Stepan shook his head, conscious of Londri’s anger and
impatience, and the ever-growing clamor of the Tasuroi—it sounded like Comori’s
forces were being driven back upon the clearing.
“There’s no time, Gelasaar.” He indicated
the Ironqueen, with Gath-Boru looming at her side. “You must speak for your
life now.”
The Panarch turned to Londri, his face again composed. “Will
you accept my life for theirs?” he asked, gesturing behind him at the shuttle.
He nodded skyward. “My son approaches, and I would have them carry to him the
means of his inheritance, and the rescue of my subjects from an evil greater
than any you can imagine.”
The Ironqueen remained silent, reflection of the fires
leaping in her eyes.
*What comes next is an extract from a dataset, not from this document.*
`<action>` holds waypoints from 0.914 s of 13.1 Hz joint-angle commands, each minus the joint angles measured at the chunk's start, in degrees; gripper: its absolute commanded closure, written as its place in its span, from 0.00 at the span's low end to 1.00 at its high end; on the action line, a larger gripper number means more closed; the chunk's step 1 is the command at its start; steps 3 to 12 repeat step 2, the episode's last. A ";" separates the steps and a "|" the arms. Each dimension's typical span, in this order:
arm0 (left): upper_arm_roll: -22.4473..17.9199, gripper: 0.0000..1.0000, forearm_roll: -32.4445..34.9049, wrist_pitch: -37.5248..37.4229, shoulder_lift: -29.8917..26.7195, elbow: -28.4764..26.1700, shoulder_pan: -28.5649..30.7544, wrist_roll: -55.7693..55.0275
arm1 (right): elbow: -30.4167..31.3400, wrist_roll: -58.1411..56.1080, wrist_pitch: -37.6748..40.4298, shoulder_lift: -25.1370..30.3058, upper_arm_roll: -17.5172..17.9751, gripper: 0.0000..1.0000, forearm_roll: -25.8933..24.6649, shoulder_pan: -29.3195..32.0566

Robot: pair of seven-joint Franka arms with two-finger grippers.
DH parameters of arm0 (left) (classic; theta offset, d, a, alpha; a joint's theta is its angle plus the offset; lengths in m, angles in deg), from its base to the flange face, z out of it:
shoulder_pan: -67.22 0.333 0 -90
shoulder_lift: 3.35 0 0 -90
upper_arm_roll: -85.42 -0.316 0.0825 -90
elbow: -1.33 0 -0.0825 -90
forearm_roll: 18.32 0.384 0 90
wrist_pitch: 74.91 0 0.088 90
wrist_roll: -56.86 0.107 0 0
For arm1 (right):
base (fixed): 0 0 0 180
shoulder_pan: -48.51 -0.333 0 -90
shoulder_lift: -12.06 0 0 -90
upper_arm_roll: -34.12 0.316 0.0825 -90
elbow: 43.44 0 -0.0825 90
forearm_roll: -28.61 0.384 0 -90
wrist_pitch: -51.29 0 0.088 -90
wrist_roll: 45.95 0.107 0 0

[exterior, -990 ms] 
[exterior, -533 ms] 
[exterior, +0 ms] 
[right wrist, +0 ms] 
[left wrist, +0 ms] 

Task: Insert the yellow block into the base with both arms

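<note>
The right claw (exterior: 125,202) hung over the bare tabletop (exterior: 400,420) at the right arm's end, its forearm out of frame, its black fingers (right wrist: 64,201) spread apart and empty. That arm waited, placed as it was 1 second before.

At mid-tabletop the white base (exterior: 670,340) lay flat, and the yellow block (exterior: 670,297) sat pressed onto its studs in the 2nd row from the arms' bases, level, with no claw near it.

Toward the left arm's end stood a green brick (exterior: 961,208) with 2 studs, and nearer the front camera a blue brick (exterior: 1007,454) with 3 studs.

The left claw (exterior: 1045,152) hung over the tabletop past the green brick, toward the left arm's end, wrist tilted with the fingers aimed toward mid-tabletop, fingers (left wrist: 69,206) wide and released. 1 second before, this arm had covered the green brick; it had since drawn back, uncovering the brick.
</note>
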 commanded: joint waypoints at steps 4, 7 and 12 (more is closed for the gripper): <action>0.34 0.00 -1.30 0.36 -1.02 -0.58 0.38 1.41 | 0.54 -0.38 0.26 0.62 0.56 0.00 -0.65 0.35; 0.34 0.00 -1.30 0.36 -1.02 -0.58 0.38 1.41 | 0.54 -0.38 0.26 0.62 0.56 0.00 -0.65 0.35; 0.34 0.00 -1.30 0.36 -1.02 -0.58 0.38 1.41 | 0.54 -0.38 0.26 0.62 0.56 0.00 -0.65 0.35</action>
Stepan sustained a shiver of awe as the wings of the
numinous brushed him: under a flaming sky, ringed by flickering torches, a
young woman in blood-red armor faced an old man in prison gray, but to his
eyes, they were sacraments of the archetypal energies of Totality, bridging the
gap of seven hundred years of isolation, uniting two sundered branches of
humanity too long held apart.
He held his breath as the Ironqueen raised her sword and
pointed it at the Panarch’s throat.
Her voice was quiet, as controlled as the man she faced. “I
can imagine no greater evil than the one you and your forebears have committed,
condemning those who never transgressed your laws to this hell.” She stepped
back, waved her sword in a half-circle parallel to the ground, taking in all
who stood around, watching.
“Look around you, Gelasaar
hai-Arkad, and see how the hand of your justice rests upon my people.”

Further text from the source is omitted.